Ben, List:
BU: This rule-style of formulation reflects a major difference
between Peirce's generals and Peirce's qualities of feeling which
are generals when reflected on but are not rules and are not
formulated as rules.
I am not convinced that there is a significant difference here, at
least when it comes to applying the pragmatic maxim in order to
ascertain the meanings of our concepts of qualities--as _monadic
_predicates embodied in _actual _things--at the third grade of
clearness. As with generals, we define them using a subjunctive
conditional that is true regardless of whether the relevant test is
ever actually performed. "For all _x_, if _x_ is hard, then _x_ would
resist scratching." "For all _x_, if _x_ is red, then _x_ would
primarily reflect light at wavelengths between 620 nm and 750 nm."

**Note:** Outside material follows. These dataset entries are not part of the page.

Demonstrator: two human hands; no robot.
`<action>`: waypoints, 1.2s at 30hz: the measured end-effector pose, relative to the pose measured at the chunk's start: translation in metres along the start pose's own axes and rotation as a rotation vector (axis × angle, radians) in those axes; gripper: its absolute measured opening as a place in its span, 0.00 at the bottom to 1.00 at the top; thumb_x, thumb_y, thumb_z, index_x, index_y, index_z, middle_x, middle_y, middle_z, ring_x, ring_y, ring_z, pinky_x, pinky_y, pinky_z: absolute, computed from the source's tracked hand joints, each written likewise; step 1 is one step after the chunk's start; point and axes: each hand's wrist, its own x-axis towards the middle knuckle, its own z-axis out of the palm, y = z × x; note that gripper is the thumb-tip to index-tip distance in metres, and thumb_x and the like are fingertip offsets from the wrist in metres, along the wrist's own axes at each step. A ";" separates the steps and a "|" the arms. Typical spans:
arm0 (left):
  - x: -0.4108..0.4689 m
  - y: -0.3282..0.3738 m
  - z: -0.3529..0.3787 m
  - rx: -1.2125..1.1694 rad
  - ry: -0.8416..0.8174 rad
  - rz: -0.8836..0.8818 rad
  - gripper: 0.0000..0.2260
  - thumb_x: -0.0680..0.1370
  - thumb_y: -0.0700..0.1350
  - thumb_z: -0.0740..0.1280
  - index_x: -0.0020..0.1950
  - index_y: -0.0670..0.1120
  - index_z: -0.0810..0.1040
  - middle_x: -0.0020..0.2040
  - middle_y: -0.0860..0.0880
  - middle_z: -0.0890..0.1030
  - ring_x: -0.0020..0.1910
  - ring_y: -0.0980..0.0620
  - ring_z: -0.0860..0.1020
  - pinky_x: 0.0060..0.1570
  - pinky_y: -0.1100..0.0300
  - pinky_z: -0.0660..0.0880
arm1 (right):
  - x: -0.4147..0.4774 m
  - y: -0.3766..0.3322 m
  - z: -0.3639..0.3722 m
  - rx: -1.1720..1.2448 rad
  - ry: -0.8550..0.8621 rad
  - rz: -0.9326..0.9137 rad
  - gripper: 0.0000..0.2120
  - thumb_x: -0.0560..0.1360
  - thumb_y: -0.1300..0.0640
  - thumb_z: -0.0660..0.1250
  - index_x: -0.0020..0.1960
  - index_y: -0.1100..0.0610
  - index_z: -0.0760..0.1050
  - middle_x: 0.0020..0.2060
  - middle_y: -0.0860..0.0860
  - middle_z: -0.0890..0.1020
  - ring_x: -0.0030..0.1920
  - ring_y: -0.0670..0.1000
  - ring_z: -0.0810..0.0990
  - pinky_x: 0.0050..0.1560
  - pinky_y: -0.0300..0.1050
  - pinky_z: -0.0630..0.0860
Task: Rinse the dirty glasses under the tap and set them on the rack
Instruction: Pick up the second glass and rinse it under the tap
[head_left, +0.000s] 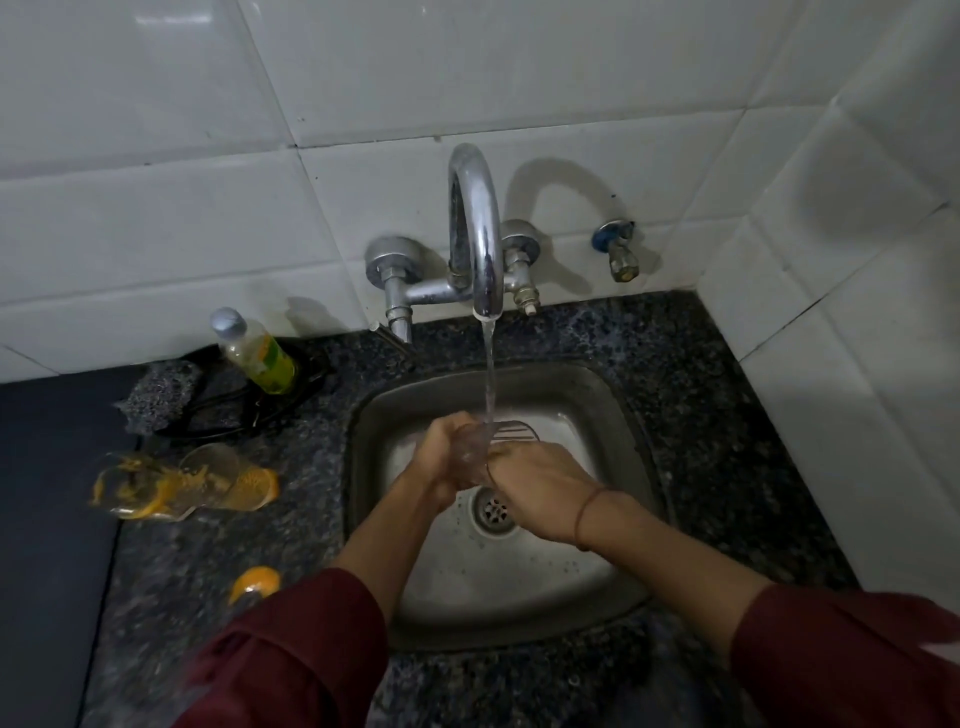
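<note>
2 hands (448, 453) (540, 486) clasp the glass (474, 446) between them.

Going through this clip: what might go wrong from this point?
The wet clear glass, gripped by the left hand and right hand under the stream, might slip and strike the steel sink. The dirty glasses lie tipped over on the counter and may roll when reached for. No rack is in view.
</note>
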 end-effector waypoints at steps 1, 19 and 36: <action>0.001 0.000 0.000 0.012 -0.007 -0.007 0.13 0.78 0.43 0.59 0.35 0.46 0.74 0.26 0.50 0.75 0.22 0.53 0.74 0.23 0.66 0.69 | 0.004 -0.004 -0.005 0.013 -0.062 0.072 0.09 0.79 0.57 0.64 0.58 0.52 0.77 0.50 0.52 0.82 0.51 0.55 0.82 0.44 0.47 0.72; 0.000 -0.007 -0.011 -0.176 0.099 0.273 0.14 0.81 0.48 0.64 0.53 0.38 0.82 0.43 0.41 0.83 0.38 0.45 0.81 0.33 0.56 0.78 | 0.026 -0.004 -0.015 0.500 0.023 0.181 0.06 0.77 0.56 0.70 0.51 0.48 0.84 0.51 0.47 0.86 0.55 0.50 0.82 0.58 0.49 0.77; -0.006 0.011 -0.019 -0.014 -0.069 -0.002 0.15 0.79 0.47 0.60 0.35 0.44 0.77 0.28 0.49 0.73 0.22 0.53 0.69 0.21 0.63 0.61 | 0.012 -0.010 -0.016 0.127 0.032 0.144 0.09 0.79 0.55 0.68 0.57 0.51 0.83 0.52 0.51 0.85 0.54 0.53 0.81 0.47 0.43 0.71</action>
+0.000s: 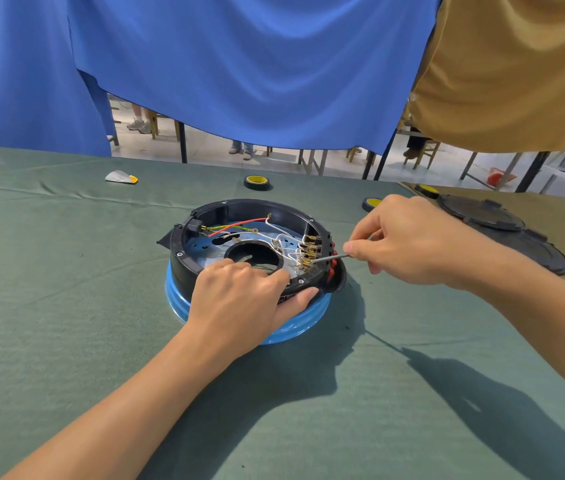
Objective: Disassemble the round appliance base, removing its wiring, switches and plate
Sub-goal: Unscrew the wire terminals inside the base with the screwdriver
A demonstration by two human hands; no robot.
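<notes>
On the green tabletop (66, 306) sits the round base (180, 263), black rim above a blue band; the left hand (239, 296) grips its near rim, fingers curled inside, thumb on the outer wall; the right hand (409, 240) pinches a thin metal tool (331, 258) whose tip touches the brass terminals (307, 258) among white wires (273, 223) at the base's right side; a black cover (482, 213) lies well apart, far right.
</notes>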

The difference is that qualities are also real as
_medads_--possibilities not predicated of anything actual, but simply
being what they are independently of anything else.
BU: At first I thought I knew what you meant, but somehow it's
become less clear to me, I can't even recapture what I at first
thought you meant. I'm trying to put it in the context of your
regarding the use of the word "general" as evoking the possibility
of exceptions.
It was not really about that; more the idea that a general as a
continuum whose multiple instantiations are _different_--even if only
infinitesimally _distinguishable_--seems more plausible than a
universal whose multiple instantiations are somehow supposed to be
_identical_.
Regards,
Jon Alan Schmidt - Olathe, Kansas, USA
Professional Engineer, Amateur Philosopher, Lutheran Layman
www.LinkedIn.com/in/JonAlanSchmidt [2] - twitter.com/JonAlanSchmidt
[3]
On Mon, Jan 9, 2017 at 4:52 PM, Benjamin Udell <[email protected]>
wrote:
Jon S., list,
__Universum__ in the sense of the whole world goes back at least to
Cicero in the 1st Century B.C.
http://www.perseus.tufts.edu/hopper/text?doc=Perseus%3Atext%3A1999.04.0059%3Aentry%3Duniversus
[1]
You wrote,
Note also Peirce's stance that universal propositions do not
assert the existence of anything. So "if a cat, then a mammal"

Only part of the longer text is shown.